18 answers

My Daughter Has a Best Friend Who Has a Stepsister Who Is Mean to Her...

My daughter has a best friend who has a stepsister who is mean to her. My daughter is protective of her best friend, so she doesn't want the stepsister to go to her birthday party. The mother, who has part-time custody of her daughter, asked if it was okay to bring the stepsister to my daughter's party since she is watching both of them the birthday weekend. I asked my daughter and she said that she didn't want her there if she was going to be mean to her best friend. I told the mother what my daughter said and she immediately said never mind and that she would leave her at home - even before I could finish my sentence. I told her it would be fine but if she could keep a close eye on her. The stepsister is 4 years old and my daughter and her best friend are 6 years old. I know children, especially young children from two homes, can fight a lot and I had a similar situation in my childhood.

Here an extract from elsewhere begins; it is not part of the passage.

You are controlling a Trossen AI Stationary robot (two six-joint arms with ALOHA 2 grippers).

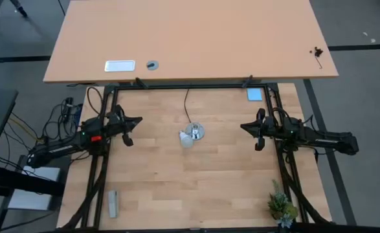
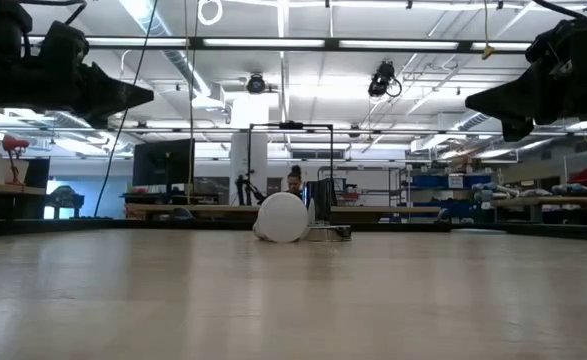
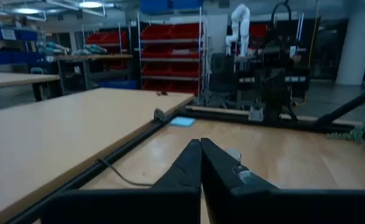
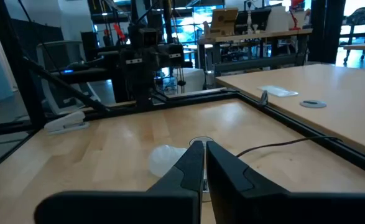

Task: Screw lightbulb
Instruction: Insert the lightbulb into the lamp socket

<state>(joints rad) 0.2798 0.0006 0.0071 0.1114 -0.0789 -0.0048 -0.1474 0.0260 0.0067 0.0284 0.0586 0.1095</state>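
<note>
The white frosted lightbulb [image 1: 187,138] lies on its side on the wooden table, against the round silver socket base [image 1: 195,132] with its black cord [image 1: 186,103]. It also shows in the low view [image 2: 281,217] and the right wrist view [image 4: 165,160]. My left gripper [image 1: 138,120] is shut and hangs above the table to the left of the bulb. My right gripper [image 1: 243,126] is shut and hangs above the table to its right. Both are well apart from the bulb.
A small potted plant [image 1: 281,207] stands at the near right corner. A grey stapler-like object [image 1: 112,203] lies near the left front. A blue pad [image 1: 255,94] lies at the far right. A black frame rail [image 1: 190,86] bounds the far side, a second desk beyond.
</note>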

Well the mother went home and told the step father (I believe) because over the weekend the mother invited my daughter to an event and on the day she was suppose to pick her up she cancelled saying her daughter was bad and was punishing her by having my daughter not attend. She didn't contact me until after I tried contacting her twice. I thought it was unfair she didn't tell me the night before and was a bit upset. Later I learned that the step father said he didn't want my daughter there and that my daughter was a little "s__t". This was told to me by my daughters best friend who heard it that day of the event in the car. So, what do I do? Do I ignore and not discuss this with the mother or do I try to explain things to clear the air? I like the mother and I think she misunderstood what I said about the party and the step daughter, but it sounds like it was miscommunicated and now the step dad is angry at my daughter. My daughter heard about what the step father said and is now upset. I fear this could hamper my daughter and her best friends playtime together. Help.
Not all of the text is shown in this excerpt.